For nanosecond-precision timestamps such as 2021-06-22T12:08:41.077338934Z, a pattern can be provided in the following way:

curl -F schema='[
{"name":"ts", "type": "TIMESTAMP", "pattern": "yyyy-MM-ddTHH:mm:ss.SSSUUUNNNZ"}
]' -F data=@my_file.csv 'http://localhost:9000/imp'

More information on the patterns for timestamps can be found on the date and time functions page.

info

The schema object must precede the data object in calls to this REST endpoint. For example:

# correct order
curl -F schema='{my_schema_obj}' -F data=@my_file.csv http://localhost:9000/imp
# incorrect order
curl -F data=@my_file.csv -F schema='{my_schema_obj}' http://localhost:9000/imp

Text loader configuration#

QuestDB uses a text_loader.json configuration file which can be placed in the server's conf directory. This file does not exist by default, but has the following implicit settings:

conf/text_loader.json
{
"date": [
{
"format": "dd/MM/y"
},
{
"format": "yyyy-MM-dd HH:mm:ss"
},
{
"format": "yyyy-MM-ddTHH:mm:ss.SSSz",
"locale": "en-US",
"utf8": false
},
{
"format": "MM/dd/y"
}
],
"timestamp": [
{
"format": "yyyy-MM-ddTHH:mm:ss.SSSUUUz",
"utf8": false
}
]
}

Example#

Given a CSV file which contains timestamps in the format yyyy-MM-dd - HH:mm:ss.SSSUUU, the following text loader configuration will provide the correct timestamp parsing:

conf/text_loader.json
{
"date": [
{
"format": "dd/MM/y"
},
{
"format": "yyyy-MM-dd HH:mm:ss"
},
{
"format": "yyyy-MM-ddTHH:mm:ss.SSSz",
"locale": "en-US",
"utf8": false
},
{
"format": "MM/dd/y"
}
],
"timestamp": [
{
"format": "yyyy-MM-ddTHH:mm:ss.SSSUUUz",
"utf8": false
},
{
"format": "yyyy-MM-dd - HH:mm:ss.SSSUUU",
"utf8": false
}
]
}

The CSV data can then be loaded via POST request, for example, using cURL:

curl -F data=@weather.csv 'http://localhost:9000/imp'

For more information on the /imp entry point, refer to the REST API documentation.

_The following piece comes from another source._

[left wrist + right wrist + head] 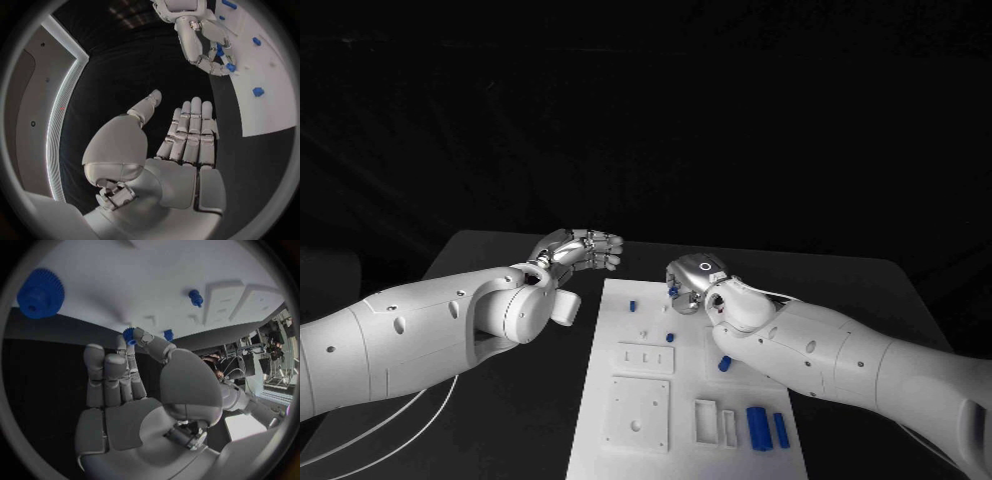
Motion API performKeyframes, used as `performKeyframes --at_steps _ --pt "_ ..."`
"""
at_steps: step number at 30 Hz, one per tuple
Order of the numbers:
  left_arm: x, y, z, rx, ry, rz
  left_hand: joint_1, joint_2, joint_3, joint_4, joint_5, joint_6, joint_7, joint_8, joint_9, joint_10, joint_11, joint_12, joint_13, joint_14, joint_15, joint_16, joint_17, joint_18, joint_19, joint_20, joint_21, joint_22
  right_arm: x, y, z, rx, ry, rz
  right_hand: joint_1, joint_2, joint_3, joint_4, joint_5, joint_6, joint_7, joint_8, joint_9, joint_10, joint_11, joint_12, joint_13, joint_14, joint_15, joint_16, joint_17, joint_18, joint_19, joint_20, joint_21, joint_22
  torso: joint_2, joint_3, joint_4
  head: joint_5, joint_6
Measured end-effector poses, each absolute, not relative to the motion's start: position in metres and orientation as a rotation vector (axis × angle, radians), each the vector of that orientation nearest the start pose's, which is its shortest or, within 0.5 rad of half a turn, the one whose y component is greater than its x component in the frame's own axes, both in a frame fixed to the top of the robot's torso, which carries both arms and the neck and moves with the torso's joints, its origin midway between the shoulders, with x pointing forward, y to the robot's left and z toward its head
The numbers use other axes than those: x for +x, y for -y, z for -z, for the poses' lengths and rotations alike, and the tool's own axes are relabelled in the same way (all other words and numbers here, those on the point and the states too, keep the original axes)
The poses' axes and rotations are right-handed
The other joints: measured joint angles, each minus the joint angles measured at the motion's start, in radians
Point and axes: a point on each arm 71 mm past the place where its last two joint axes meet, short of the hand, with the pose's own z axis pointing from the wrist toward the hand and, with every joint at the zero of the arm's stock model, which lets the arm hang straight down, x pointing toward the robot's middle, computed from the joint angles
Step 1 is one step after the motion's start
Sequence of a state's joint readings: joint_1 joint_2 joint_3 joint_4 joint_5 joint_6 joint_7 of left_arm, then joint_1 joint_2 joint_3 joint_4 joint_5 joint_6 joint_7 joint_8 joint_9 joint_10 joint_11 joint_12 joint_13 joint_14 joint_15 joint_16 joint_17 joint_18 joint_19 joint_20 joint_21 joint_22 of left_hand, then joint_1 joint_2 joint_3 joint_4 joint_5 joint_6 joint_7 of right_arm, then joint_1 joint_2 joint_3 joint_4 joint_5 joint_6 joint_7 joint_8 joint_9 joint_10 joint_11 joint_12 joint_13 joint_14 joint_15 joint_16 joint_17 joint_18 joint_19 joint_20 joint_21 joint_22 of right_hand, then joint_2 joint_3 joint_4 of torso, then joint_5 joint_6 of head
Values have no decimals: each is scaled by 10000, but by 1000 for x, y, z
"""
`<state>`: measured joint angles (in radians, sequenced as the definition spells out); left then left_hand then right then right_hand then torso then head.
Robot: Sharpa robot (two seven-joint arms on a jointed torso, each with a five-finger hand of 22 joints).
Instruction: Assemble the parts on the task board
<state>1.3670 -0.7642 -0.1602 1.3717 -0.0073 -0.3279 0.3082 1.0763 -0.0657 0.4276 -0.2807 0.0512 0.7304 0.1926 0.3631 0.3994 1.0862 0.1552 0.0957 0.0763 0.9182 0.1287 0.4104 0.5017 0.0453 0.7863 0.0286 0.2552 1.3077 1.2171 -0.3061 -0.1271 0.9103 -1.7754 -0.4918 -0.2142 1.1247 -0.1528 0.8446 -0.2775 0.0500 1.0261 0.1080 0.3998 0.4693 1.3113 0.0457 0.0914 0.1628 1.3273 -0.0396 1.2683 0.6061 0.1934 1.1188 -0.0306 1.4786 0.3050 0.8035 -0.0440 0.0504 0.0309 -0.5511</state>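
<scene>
The white task board (635, 400) lies in the middle of the black bench (488, 250). The right hand (692, 282) is over the far end of the board. It pinches a small blue part (129, 335) between its thumb and a fingertip, and the part is just above the board. The left hand (581, 248) is beside the far left corner of the board, over the bare bench. It holds nothing, with its fingers out straight side by side and its thumb held away. A blue gear (40, 292) lies on the board near the right hand. Two long blue parts (766, 428) lie on the near right corner of the board.
</scene>
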Motion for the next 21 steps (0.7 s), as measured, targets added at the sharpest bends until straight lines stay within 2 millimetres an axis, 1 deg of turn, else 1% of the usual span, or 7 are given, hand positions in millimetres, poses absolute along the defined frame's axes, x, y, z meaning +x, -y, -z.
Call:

Large datasets with out-of-order data#

Using the commitLag and batch size parameters during INSERT AS SELECT statements is a convenient strategy to load and order large datasets from CSV in bulk when they contain out-of-order data.

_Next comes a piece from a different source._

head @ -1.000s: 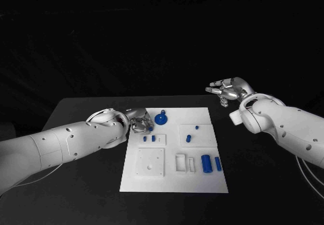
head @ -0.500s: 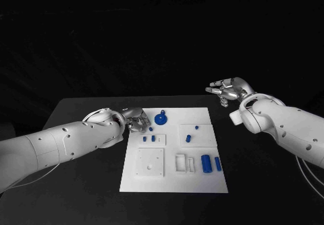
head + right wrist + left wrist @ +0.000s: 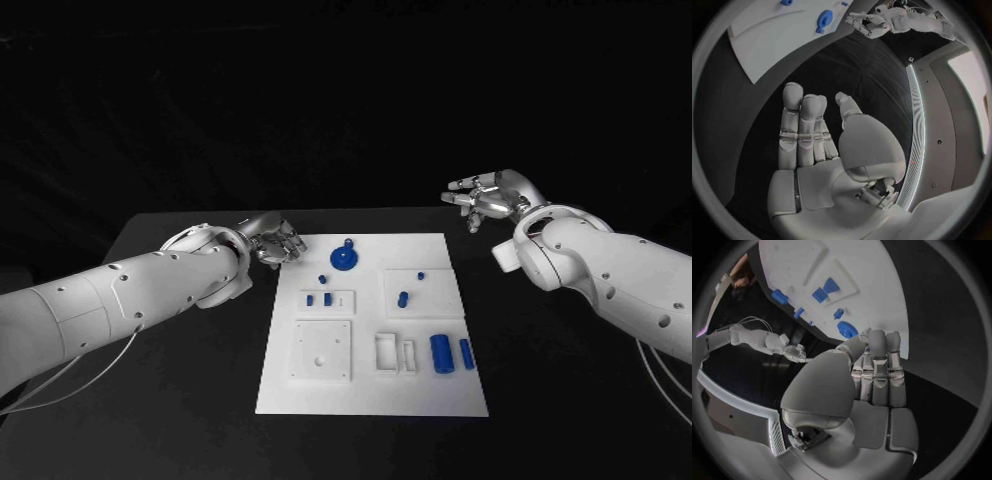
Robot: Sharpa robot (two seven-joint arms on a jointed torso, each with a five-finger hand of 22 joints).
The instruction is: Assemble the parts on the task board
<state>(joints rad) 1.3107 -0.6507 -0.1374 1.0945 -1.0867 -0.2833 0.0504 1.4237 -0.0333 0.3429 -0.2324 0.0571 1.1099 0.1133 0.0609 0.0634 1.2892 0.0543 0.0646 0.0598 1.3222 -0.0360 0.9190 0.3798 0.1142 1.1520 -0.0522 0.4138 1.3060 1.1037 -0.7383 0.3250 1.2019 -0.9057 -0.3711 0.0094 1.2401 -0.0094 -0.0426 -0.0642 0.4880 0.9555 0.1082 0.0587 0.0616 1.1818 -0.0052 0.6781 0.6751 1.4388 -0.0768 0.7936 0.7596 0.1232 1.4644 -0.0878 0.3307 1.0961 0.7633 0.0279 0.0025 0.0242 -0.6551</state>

The batch size specifies how many records to attempt to bulk insert at one time and the lag allows for specifying the expected lateness of out-of-order timestamp values (in microseconds):

INSERT batch 100000 commitLag 180s INTO my_table
SELECT * FROM unordered_table

Examples#

Given a data set weather-unordered.csv which contains out-of-order records, an ordered table may be created by setting commitLag and maxUncommittedRows via REST API using the /imp endpoint. The following example imports a file which contains out-of-order records:

curl -F data=@weather-unordered.csv \
'http://localhost:9000/imp?&timestamp=ts&partitionBy=DAY&commitLag=120000000&maxUncommittedRows=10000'
info

The timestamp and partitionBy parameters must be provided for commit lag and max uncommitted rows to have any effect in the API call above.

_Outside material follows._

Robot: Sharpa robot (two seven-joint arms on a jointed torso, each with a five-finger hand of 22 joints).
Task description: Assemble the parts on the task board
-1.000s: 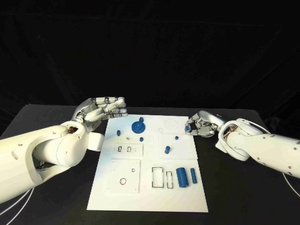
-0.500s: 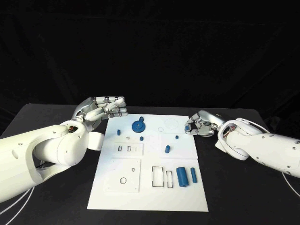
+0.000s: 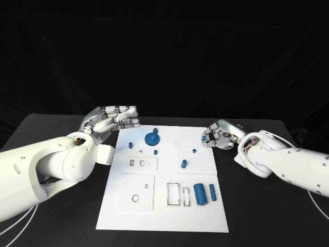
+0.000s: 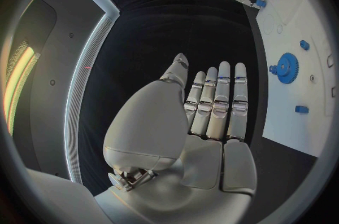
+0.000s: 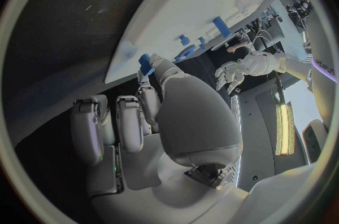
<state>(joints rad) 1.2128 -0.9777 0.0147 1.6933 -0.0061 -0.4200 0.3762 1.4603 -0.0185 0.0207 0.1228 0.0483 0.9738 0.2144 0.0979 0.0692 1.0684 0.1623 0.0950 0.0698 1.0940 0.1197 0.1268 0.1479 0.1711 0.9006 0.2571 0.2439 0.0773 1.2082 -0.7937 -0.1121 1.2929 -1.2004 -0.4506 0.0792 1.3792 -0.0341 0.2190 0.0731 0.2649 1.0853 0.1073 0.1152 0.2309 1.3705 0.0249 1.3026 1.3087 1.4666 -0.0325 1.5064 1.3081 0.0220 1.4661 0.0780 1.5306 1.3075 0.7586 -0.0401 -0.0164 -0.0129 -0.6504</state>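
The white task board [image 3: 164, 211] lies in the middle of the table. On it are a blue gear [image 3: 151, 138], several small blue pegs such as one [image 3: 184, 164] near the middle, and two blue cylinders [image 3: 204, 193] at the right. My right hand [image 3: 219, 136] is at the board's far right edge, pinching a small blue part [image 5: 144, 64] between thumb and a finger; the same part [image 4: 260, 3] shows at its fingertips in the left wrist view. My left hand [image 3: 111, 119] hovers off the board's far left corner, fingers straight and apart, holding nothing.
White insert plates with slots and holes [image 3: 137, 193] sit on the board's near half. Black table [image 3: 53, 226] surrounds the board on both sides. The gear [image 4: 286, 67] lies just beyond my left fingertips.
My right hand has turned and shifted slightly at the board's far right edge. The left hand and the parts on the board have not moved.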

Alternatively, it's possible to create an ordered table via INSERT AS SELECT. Given an existing table 'weather-unordered' which contains out-of-order records:

  1. Create a new table with the schema of the existing table and apply a partitioning strategy. Records are not yet inserted due to the use of WHERE 1 != 1. The timestamp column may be cast as a timestamp if the import did not automatically detect the correct format:

    CREATE TABLE weather AS (
    SELECT
    cast(timestamp AS timestamp) timestamp,
    windDir,
    windSpeed,
    windGust,
    rain1H,
    rain6H,
    rain24H
    FROM 'weather-unordered' WHERE 1 != 1
    ) timestamp(timestamp) PARTITION BY DAY;
  2. Insert the unordered records into the partitioned table and provide a commitLag and batch size:

    INSERT batch 100000 commitLag 180s INTO weather
    SELECT
    cast(timestamp AS timestamp) timestamp,
    windDir,
    windSpeed,
    windGust,
    rain1H,
    rain6H,
    rain24H
    FROM 'weather-unordered';

To confirm that the table is ordered, the isOrdered() function may be used:

select isOrdered(timestamp) from weather
isOrdered
true

More information about the use of isOrdered() can be found on the boolean functions documentation.